━━━ Collected material
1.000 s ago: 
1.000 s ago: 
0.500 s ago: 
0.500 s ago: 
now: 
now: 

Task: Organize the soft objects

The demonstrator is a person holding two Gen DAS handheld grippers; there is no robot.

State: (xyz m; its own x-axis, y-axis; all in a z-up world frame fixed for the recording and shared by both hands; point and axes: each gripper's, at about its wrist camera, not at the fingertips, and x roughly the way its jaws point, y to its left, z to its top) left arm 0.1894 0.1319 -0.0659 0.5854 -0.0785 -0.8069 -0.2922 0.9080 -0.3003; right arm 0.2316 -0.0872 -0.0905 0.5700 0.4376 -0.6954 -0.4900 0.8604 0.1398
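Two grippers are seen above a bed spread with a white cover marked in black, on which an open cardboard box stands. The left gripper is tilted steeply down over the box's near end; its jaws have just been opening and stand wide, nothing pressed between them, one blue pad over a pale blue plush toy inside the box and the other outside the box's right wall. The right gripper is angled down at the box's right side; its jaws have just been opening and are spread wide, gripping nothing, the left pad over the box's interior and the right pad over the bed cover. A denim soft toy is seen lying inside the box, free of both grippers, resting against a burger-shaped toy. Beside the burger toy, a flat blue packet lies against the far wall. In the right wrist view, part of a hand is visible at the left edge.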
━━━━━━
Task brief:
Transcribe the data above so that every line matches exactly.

Written answer:
1.000 s ago: 
1.000 s ago: 
0.500 s ago: 
0.500 s ago: 
now: 
now: 

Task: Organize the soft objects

The demonstrator is a person holding two Gen DAS handheld grippers; there is no robot.

State: (xyz m; its own x-axis, y-axis; all in a z-up world frame fixed for the recording and shared by both hands; point and axes: each gripper's, at about its wrist camera, not at the fingertips, and x roughly the way its jaws point, y to its left, z to its top) left arm 0.1894 0.1319 -0.0659 0.5854 -0.0785 -0.8069 -0.2922 0.9080 -0.3003; right arm 0.2316 -0.0872 -0.0905 0.5700 0.4376 -0.6954 -0.4900 0.8604 0.1398
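Two grippers are seen above a bed spread with a white cover marked in black, on which an open cardboard box stands. The left gripper is tilted steeply down over the box's near end; its jaws have just been opening and stand wide, nothing pressed between them, one blue pad over a pale blue plush toy inside the box and the other outside the box's right wall. The right gripper is angled down at the box's right side; its jaws have just been opening and are spread wide, gripping nothing, the left pad over the box's interior and the right pad over the bed cover. A denim soft toy is seen lying inside the box, free of both grippers, resting against a burger-shaped toy. Beside the burger toy, a flat blue packet lies against the far wall. In the right wrist view, part of a hand is visible at the left edge.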

The response above is complete.